- **BRIEF**
Every line below between the one holding "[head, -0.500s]" and the one holding "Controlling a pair", inclusive, should be copied exactly, and no other line.

_ _ _ _

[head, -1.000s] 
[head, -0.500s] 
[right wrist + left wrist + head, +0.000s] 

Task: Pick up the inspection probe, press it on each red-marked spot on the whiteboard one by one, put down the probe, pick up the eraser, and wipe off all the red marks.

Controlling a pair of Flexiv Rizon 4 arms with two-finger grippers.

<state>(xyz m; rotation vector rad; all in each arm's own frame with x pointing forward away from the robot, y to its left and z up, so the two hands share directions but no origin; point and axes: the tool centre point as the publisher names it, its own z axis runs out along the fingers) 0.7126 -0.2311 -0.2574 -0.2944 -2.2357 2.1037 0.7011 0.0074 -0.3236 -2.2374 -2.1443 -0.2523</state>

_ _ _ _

- **SOLVED PROBLEM**
[head, -0.500s] 
[right wrist + left wrist + head, +0.000s] 

Task: Pick up the inspection probe, press it on each red-marked spot on the whiteboard one by one, put down the probe, pick up the eraser, and wipe off all the red marks.

Controlling a pair of Flexiv Rizon 4 arms with two-finger grippers.

The output is done.